(Saved entries)
○ ○ ○
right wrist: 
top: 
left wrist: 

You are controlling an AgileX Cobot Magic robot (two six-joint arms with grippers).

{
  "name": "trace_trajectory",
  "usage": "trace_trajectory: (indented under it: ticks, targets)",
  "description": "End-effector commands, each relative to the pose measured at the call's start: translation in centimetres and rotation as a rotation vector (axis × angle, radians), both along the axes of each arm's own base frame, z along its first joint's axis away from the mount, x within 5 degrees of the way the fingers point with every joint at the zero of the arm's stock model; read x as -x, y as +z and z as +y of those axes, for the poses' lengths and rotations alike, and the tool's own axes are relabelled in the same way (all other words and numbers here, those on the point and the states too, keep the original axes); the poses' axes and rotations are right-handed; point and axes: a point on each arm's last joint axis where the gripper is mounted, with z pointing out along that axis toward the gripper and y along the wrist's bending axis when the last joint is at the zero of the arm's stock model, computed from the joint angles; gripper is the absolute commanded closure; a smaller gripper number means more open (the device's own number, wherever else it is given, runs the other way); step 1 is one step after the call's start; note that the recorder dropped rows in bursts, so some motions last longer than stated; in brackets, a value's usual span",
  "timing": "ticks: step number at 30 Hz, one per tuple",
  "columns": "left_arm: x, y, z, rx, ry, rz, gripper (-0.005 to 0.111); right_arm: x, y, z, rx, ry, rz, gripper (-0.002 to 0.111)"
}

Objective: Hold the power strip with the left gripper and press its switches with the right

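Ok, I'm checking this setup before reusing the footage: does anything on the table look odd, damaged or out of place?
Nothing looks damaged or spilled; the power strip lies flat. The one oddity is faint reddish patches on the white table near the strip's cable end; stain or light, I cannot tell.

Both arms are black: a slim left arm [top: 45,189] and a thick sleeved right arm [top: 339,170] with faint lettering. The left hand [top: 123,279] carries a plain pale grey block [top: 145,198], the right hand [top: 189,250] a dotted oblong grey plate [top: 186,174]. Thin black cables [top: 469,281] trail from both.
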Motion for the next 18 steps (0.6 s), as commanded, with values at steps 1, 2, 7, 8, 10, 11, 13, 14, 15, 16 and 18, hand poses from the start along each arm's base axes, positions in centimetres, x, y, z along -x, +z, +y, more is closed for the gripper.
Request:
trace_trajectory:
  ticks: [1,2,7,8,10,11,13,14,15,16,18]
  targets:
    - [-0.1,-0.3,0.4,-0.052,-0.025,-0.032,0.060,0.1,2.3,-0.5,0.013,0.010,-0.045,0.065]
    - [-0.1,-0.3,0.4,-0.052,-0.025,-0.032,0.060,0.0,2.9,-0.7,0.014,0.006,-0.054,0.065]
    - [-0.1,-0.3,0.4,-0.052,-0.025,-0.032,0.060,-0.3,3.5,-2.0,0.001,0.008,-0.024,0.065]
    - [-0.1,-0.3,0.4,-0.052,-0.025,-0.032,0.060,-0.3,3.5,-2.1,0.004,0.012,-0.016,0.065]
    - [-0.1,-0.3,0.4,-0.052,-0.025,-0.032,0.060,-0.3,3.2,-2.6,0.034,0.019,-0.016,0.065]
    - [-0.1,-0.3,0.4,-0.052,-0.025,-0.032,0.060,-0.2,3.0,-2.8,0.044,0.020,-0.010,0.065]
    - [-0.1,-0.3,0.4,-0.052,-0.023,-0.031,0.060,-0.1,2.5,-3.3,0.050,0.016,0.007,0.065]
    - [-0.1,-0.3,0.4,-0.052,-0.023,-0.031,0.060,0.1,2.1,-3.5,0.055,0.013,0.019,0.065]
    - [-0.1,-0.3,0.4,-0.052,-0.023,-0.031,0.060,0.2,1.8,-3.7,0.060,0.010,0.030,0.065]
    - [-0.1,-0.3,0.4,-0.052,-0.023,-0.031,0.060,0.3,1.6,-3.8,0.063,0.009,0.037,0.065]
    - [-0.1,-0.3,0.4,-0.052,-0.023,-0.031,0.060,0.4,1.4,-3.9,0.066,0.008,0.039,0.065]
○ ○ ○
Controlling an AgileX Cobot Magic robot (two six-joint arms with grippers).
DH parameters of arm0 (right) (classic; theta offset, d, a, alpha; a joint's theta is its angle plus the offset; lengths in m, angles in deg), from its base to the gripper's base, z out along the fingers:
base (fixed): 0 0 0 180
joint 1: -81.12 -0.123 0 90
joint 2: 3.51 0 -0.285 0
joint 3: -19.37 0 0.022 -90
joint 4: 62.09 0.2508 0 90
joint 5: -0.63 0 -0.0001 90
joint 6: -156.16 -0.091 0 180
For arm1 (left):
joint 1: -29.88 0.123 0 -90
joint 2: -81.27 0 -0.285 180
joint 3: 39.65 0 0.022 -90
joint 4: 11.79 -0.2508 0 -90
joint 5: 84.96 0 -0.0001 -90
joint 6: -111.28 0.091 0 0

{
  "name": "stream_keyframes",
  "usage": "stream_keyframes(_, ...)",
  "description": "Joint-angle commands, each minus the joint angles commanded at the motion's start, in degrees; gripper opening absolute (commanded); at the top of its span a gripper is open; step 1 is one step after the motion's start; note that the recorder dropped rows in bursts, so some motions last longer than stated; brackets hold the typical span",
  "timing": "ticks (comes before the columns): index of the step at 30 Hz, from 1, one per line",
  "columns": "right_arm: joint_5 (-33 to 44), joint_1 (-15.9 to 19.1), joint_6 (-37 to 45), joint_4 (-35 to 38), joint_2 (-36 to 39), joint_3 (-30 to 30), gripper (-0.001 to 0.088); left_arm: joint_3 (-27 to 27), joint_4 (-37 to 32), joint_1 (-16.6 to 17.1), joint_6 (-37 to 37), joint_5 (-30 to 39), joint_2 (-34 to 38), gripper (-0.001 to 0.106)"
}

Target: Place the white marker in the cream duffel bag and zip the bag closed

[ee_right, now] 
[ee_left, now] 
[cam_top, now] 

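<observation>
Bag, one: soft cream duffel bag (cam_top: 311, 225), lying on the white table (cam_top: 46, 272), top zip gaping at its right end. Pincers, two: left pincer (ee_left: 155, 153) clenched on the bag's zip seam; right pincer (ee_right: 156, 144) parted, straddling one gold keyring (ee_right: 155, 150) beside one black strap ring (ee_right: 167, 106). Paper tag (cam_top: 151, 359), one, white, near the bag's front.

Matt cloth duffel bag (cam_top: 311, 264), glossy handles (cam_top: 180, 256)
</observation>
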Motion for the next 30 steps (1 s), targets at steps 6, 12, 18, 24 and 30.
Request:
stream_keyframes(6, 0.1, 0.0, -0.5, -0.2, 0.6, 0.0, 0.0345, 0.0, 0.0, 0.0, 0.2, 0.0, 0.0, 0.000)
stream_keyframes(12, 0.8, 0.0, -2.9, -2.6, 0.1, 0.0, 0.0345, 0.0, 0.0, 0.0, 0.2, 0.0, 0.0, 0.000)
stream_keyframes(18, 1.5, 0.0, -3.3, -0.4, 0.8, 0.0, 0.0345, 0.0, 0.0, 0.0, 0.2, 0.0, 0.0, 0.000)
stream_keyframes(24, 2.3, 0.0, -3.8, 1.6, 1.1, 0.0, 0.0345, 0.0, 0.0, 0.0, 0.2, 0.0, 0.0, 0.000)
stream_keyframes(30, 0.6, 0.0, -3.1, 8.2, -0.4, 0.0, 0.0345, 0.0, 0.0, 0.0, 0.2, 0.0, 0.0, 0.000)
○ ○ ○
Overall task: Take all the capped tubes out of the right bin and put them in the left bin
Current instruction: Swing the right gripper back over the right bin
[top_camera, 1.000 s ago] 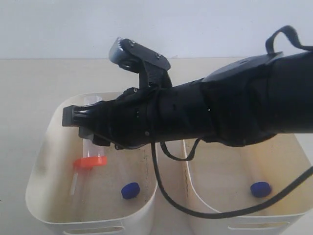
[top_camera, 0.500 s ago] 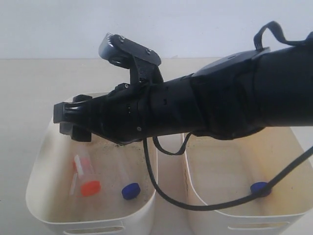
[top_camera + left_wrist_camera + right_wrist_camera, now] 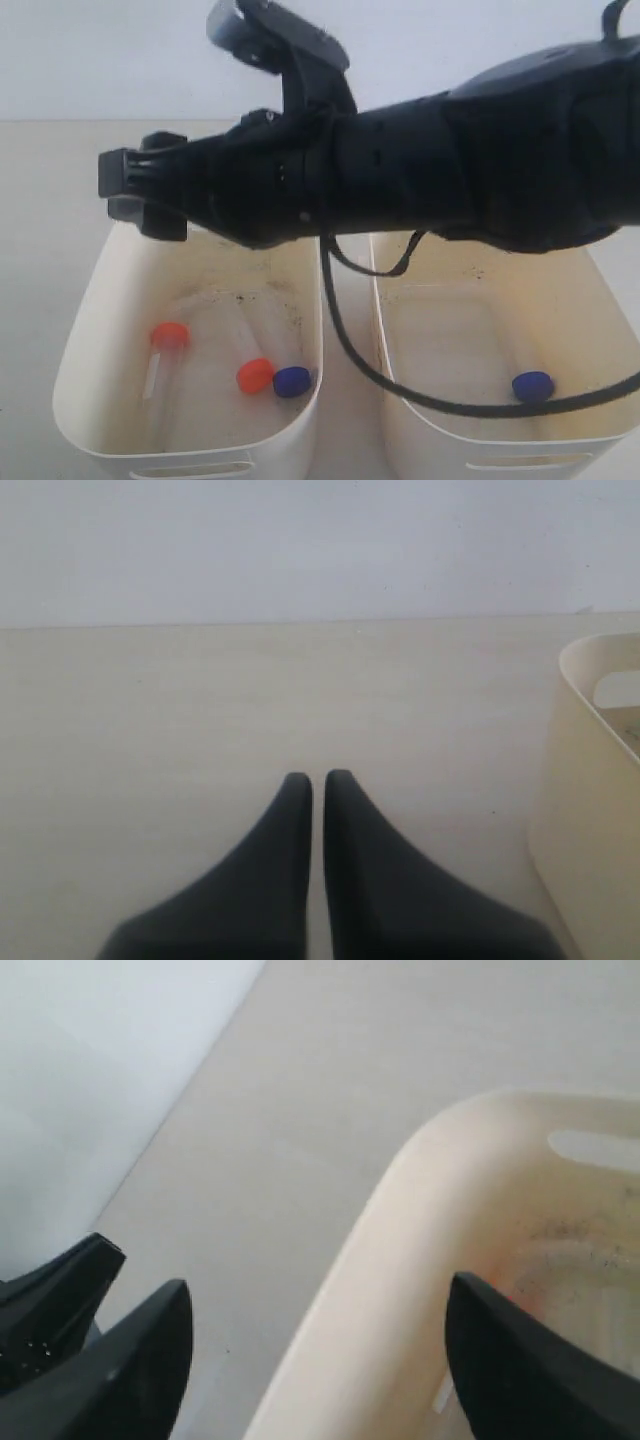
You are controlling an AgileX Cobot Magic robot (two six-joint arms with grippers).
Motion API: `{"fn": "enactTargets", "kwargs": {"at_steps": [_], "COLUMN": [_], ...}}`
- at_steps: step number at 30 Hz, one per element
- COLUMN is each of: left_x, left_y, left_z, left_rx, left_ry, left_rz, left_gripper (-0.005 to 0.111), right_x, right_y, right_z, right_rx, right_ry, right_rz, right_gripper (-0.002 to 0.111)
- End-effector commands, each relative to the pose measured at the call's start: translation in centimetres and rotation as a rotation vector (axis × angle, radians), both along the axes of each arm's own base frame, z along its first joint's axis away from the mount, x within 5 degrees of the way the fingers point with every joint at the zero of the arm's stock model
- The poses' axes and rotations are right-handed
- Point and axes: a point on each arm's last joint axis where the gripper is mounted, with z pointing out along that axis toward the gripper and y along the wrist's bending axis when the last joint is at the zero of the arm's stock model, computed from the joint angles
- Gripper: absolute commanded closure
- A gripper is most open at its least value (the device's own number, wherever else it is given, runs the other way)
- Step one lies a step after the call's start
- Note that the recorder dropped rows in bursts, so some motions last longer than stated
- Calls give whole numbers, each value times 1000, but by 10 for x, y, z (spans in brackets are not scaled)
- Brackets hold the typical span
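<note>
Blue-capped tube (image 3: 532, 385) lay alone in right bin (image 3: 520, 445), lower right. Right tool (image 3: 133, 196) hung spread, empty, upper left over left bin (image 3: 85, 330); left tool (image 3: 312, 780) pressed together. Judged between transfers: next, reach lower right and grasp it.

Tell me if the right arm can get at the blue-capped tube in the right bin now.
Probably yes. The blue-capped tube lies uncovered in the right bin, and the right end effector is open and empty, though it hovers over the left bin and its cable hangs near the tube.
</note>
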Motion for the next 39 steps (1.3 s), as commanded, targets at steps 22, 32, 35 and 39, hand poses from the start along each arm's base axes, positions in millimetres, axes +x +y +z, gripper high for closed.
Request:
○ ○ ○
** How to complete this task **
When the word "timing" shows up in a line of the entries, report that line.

** Solution to this problem **
  "timing": "ticks: step number at 30 Hz, one per tuple",
  "timing": "ticks (comes before the columns): index of the step at 30 Hz, from 1, one per line",

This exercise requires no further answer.